It's tax time again across this great nation, and here's a federal income tax question that's come across my desk. I throw it out here for discussion among any seasoned tax practitioners out there who think they might have a definitive answer.

Here's the setup. Prototypical family of four: mom, dad, two little kids. The kids are the parents' dependents. They all live together in the same house. The parents' income is too great to qualify for the $1,000-per-child child credit, which "phases out" once one's income starts to enter upper-middle-class, for either child.

The older of the two kids (call him Dave) has some income from investments that the parents have put in his name -- so much so that Dave owes a small amount of income tax for the year.
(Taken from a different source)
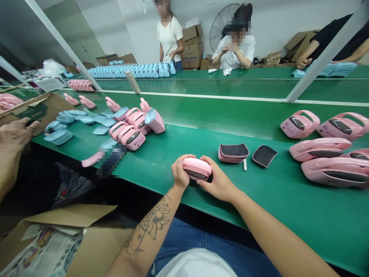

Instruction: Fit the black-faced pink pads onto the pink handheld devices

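Between my two hands is a pink plastic housing [197,166] with a dark window on its near side, held just above the front of the green table. My left hand [181,173] grips its left end, and my right hand [217,179] wraps round the right end. Beyond my right hand lies a small stack of curved pink panels with dark faces [233,152], with a short white stick [245,164] beside it. A single dark panel [264,155] rests to the right of that. The underside of the held housing is hidden.
Pink handled housings [328,173] stand at the right; more pink housings [129,134] and blue panels [59,136] lie at the left. Another person's hand [17,132] reaches in at far left. An open cardboard box [72,215] sits below. Co-workers work across the belt.
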Motion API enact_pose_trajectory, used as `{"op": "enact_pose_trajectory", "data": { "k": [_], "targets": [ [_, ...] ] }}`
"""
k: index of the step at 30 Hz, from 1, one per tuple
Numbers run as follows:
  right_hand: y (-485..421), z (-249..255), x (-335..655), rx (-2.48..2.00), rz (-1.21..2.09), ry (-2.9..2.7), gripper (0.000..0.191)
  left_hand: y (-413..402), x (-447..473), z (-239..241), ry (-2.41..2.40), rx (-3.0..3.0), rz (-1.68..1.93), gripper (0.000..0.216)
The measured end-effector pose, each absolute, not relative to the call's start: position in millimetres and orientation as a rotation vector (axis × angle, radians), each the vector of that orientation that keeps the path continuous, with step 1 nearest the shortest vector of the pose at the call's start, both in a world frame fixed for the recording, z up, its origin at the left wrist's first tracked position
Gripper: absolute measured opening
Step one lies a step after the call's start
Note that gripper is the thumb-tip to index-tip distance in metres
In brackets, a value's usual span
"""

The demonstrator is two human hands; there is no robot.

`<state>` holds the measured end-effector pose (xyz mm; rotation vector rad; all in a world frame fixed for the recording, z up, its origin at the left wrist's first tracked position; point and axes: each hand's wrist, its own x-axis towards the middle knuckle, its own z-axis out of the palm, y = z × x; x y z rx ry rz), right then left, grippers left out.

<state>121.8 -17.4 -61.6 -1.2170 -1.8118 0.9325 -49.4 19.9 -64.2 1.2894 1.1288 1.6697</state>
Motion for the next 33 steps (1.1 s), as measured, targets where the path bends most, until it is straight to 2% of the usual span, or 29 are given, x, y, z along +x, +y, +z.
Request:
{"op": "enact_pose_trajectory", "data": {
  "k": [4,9,12,19,26,33],
  "targets": [
    [-15,-62,120,-1.287,0.984,-1.744,0.095,24,-49,-64,1.179,1.17,1.636,0.057],
    [-11,-54,120,-1.113,1.129,-1.54,0.067,33,-49,-72,1.01,0.978,1.658,0.047],
    [-9,-55,121,-1.095,1.214,-1.385,0.062,35,-49,-76,0.909,0.923,1.597,0.048],
    [-7,-64,122,-1.154,1.185,-1.36,0.067,30,-52,-77,0.827,1.07,1.432,0.049],
    [-8,-64,121,-1.148,1.199,-1.392,0.068,31,-55,-76,0.897,1.032,1.429,0.044],
    [-8,-63,122,-1.089,1.252,-1.366,0.079,34,-52,-79,0.904,1.0,1.43,0.04]
  ]
}}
Is it true that Dave can take the child credit for his brother, Ricky, on Dave's tax return?

Under recent changes to the tax laws, Ricky would be a "qualifying child" both as to the parents and as to Dave. If the parents claimed the child credit for Ricky, Dave clearly couldn't do so. But the parents are claiming only the dependency exemption, a deduction, for Ricky -- not the child credit.
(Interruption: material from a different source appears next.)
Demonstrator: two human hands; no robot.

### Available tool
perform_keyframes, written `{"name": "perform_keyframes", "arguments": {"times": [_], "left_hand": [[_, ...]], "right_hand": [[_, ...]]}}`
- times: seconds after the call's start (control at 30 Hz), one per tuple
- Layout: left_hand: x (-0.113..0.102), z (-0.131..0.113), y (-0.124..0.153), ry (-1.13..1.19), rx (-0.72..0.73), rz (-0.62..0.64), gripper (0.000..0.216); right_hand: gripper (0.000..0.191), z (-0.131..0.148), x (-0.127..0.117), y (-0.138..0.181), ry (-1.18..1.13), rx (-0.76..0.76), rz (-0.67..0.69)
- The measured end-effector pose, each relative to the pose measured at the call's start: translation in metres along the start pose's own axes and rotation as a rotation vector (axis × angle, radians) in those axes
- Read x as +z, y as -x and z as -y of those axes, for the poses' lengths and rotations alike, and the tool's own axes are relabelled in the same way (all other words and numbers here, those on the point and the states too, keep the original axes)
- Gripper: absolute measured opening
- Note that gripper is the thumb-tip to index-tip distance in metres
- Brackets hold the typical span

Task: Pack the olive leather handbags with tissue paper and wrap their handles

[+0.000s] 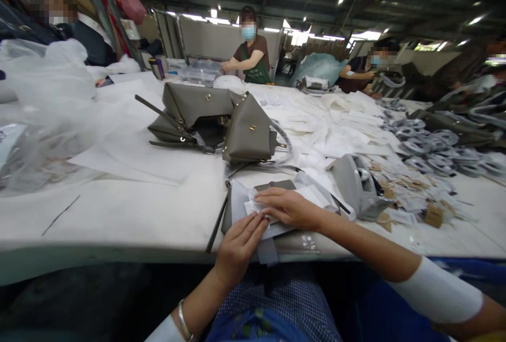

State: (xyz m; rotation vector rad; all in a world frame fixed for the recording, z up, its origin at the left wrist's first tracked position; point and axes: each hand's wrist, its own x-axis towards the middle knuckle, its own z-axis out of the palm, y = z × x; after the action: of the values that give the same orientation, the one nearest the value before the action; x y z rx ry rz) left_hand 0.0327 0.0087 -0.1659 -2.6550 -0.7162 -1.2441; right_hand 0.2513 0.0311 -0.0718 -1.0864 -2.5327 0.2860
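My left hand (240, 242) rests at the near table edge, fingers stretched out, fingertips on a white tissue sheet (310, 194) that covers a flat grey leather piece (276, 186). My right hand (288, 207) lies flat on the same sheet, fingers extended leftwards, pressing it down. A thin dark strap (219, 221) runs from the piece towards the table edge. Beyond them lie two grey handbags (247, 131), one upright on its side, the other (190, 113) open and flat.
A white table (118, 210) carries tissue sheets, clear plastic bags (39, 99) at left, a grey pouch (356, 186), and several paper tags and wrapped parts (430, 157) at right. Masked people work at the far side and right.
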Motion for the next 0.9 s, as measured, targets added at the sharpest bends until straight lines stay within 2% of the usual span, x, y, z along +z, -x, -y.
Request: {"name": "perform_keyframes", "arguments": {"times": [0.07, 0.13, 0.17, 0.23, 0.3, 0.4, 0.47, 0.67, 0.9], "left_hand": [[0.000, -0.001, 0.000, 0.009, -0.011, -0.009, 0.042], [0.000, -0.001, -0.001, 0.027, -0.018, -0.010, 0.041], [0.000, -0.001, -0.001, 0.038, -0.020, -0.006, 0.040], [0.000, -0.002, -0.002, 0.052, -0.031, 0.013, 0.041], [-0.001, -0.002, -0.003, 0.056, -0.038, 0.025, 0.041], [-0.003, -0.002, -0.005, 0.048, -0.035, 0.040, 0.042], [-0.004, -0.002, -0.006, 0.041, -0.025, 0.050, 0.042], [-0.007, -0.002, -0.006, 0.044, -0.041, 0.100, 0.053], [-0.005, -0.001, -0.005, 0.084, -0.079, 0.134, 0.059]], "right_hand": [[0.045, 0.015, 0.003, 0.028, 0.028, -0.049, -0.066], [0.059, 0.026, 0.010, 0.049, 0.126, -0.118, -0.064], [0.058, 0.030, 0.015, 0.057, 0.188, -0.138, -0.064], [0.046, 0.035, 0.025, 0.064, 0.292, -0.162, -0.113], [0.036, 0.035, 0.035, 0.063, 0.332, -0.215, -0.221], [0.022, 0.036, 0.040, 0.056, 0.291, -0.290, -0.356], [0.015, 0.037, 0.039, 0.054, 0.247, -0.268, -0.397], [0.015, 0.042, 0.039, 0.068, 0.206, -0.224, -0.413], [0.018, 0.035, 0.053, 0.075, 0.252, -0.279, -0.398]]}}
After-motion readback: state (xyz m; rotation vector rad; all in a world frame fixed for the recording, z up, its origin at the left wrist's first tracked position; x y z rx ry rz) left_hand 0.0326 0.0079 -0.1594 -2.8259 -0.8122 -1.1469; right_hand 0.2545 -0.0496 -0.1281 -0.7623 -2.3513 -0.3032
So, can Dave take the child credit for Ricky? Before you say "no," consider that:

(a) There's a Form 8901 on which Dave could list Ricky as a "qualifying child" who's not Ricky's dependent; and

(b) On the Form 1040, there's a box that the parents check to show whether Ricky, though listed as dependent, is or is not their "qualfying child" for child credit purposes.

My faithful TurboTax program gives some fairly sketchy guidance on this point, and it doesn't even support Form 8901. The legislative history of the "qualfying child" provisions, which took effect in 2005, doesn't contain a conclusive answer -- at least, not one that I'm seeing.

As we say on the final exams, discuss.

Comments (10)

Only if the kid was born in the Cayman Islands.

Jack:

This issue was discussed pretty widely in the NYTimes a few weeks ago. Apparently it is one of those unintended consequences of the changes made during the '02 Bush Tax cuts. It is legal and apparently being used. Congress has supposedly vowed to close that loophole sometime. I'm not a tax professional, nor have I used this provision. But I'm an avid follower of stuff like this and a strong believer in the law of unintended consequences.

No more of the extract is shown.